Il a expliqué que c'est dans ce cadre qu'il a effectué des visites dans les régions défavorisées à Tripoli et dans la Békaa, pour être à l'écoute des citoyens qui sont en général « oubliés » par les services de l'État. Il y a d'ailleurs eu un échange avec les étudiants à ce sujet, ceux-ci voulant savoir si sa visite à Bab el-Tebbaneh ne peut pas être considérée comme étant dirigée contre le ministre démissionnaire Achraf Rifi. Le chef de la Sûreté a expliqué que ses visites dans les régions ne sont dirigées contre personne, mais elles visent à écouter les doléances des citoyens les plus défavorisés et à briser le tabou des divisions confessionnelles. Dans la Békaa, il a déclaré à ceux qu'il a rencontrés qu'il appartient à la communauté chiite qui a longtemps été considérée comme celle des déshérités. Elle a modifié la donne depuis, mais il ne veut pas que d'autres communautés connaissent les mêmes privations qui engendrent des frustrations.
En réponse à une question sur l'autosécurité prônée par certaines parties, Abbas Ibrahim a affirmé son opposition totale à ce concept. La solution aux incidents sécuritaires qui se multiplient est dans « un État fort et juste » capable de répondre aux attentes des citoyens. Toute autre formule d'autosécurité signifie l'établissement de lignes de démarcation internes dans le pays.
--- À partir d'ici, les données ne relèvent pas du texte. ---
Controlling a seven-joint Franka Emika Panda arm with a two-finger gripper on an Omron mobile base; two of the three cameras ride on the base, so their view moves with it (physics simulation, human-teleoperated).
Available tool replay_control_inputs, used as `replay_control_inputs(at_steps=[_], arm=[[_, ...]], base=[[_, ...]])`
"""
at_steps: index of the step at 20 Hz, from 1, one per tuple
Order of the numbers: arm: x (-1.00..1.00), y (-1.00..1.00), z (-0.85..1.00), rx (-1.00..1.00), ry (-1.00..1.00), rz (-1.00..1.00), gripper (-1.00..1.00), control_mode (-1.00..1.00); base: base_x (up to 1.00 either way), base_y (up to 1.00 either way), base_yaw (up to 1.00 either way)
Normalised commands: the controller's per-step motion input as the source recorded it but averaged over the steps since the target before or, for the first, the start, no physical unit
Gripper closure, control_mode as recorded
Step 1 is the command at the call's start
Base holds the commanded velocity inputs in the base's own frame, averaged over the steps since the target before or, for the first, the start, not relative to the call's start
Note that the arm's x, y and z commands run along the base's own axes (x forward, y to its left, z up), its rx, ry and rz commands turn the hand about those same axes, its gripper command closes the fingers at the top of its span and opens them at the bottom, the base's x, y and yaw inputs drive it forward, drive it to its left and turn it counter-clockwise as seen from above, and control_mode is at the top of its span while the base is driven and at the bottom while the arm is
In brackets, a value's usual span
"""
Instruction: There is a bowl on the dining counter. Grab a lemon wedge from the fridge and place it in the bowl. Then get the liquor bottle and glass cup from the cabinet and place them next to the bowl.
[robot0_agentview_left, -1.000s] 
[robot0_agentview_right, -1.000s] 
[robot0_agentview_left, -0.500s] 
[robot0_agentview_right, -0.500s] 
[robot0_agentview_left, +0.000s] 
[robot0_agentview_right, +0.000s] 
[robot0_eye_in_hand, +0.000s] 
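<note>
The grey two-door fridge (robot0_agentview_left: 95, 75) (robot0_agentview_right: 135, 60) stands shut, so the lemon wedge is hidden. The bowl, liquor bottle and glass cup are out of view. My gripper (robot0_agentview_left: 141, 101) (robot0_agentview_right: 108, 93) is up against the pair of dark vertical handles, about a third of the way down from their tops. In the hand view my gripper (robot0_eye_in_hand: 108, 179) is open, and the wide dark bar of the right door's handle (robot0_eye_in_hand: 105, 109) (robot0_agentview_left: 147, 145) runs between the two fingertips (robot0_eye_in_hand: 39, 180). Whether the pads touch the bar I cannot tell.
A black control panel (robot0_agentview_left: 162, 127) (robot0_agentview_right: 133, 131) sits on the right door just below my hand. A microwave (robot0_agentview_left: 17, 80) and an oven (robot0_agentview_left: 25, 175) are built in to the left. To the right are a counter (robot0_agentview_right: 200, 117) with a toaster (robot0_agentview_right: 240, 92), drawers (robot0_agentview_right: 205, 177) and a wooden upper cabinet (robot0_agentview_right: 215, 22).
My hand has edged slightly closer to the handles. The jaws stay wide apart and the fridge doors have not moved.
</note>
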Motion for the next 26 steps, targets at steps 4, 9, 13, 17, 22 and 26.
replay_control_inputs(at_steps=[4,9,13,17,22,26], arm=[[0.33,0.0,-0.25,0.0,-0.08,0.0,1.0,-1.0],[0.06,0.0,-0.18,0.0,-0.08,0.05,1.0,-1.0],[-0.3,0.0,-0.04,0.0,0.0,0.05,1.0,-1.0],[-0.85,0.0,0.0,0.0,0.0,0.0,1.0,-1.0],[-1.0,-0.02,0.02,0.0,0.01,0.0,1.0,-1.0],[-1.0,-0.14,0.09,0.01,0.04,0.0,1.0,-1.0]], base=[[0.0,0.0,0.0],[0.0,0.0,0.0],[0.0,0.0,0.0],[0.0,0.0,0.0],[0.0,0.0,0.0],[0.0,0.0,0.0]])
Selon lui, les incidents entre les déplacés syriens et les Libanais sont dus au fait qu'il y a un nombre élevé de Syriens au Liban (ils sont désormais plus d'un million et demi) qui sont en grande majorité dans la misère. Il est donc normal qu'il y ait des frictions qui doivent être réglées par une plus grande justice sociale pour les Libanais et pour les Syriens, a-t-il dit, estimant que la communauté internationale n'a pas fait son devoir à l'égard du Liban et qu'elle a été plus généreuse avec la Turquie et avec la Jordanie.
Évoquant la lutte contre le terrorisme, il a affirmé qu'il n'y a presque plus de cellules dormantes au Liban, car elles sont pour la plupart identifiées et les différents services travaillent pour les démanteler. Il a ajouté que les services libanais sont très performants en la matière, ayant une longue expérience qui remonte à plus de trente ans. Il a aussi expliqué qu'il y a une certaine coordination avec les services étrangers, mais souvent ce sont les Libanais qui aident les services étrangers.
En réponse à une question, il a annoncé que les Palestiniens des camps seront dotés de passeports biométriques à partir du 31 octobre en tant que Palestiniens résidant au Liban. Il s'est prononcé en faveur de l'amélioration des conditions de vie des réfugiés palestiniens. Selon lui, il faudrait aborder ce dossier avec plus d'humanité.
Il a aussi annoncé que la Sûreté générale est désormais dotée d'un département des droits de l'homme pour coopérer avec les différentes ONG sur ce dossier. Au sujet de la prison des étrangers sous le pont près du Palais de justice, Abbas Ibrahim a rappelé qu'il l'avait qualifiée de « prison de la honte » dès qu'il avait pris en charge ses fonctions à la tête de la Sûreté en 2011. Il a finalement réussi à la déplacer. Le nouveau centre de détention a été inauguré le 27 août et il est pratiquement géré par Caritas, selon lui.
Par ailleurs, le conseil de l'ordre des journalistes et son président Élias Aoun ont décidé de rendre hommage au directeur de la Sûreté au cours d'un déjeuner donné en son honneur au restaurant Le Maillon. Cela a été l'occasion d'une conversation à bâtons rompus sur la sécurité et la présidence. M. Ibrahim a assuré qu'il y a une chance sérieuse d'aboutir à un accord sur la présidence, ajoutant que le président de la Chambre, Nabih Berry, ne sera pas un obstacle à l'élection du général Aoun.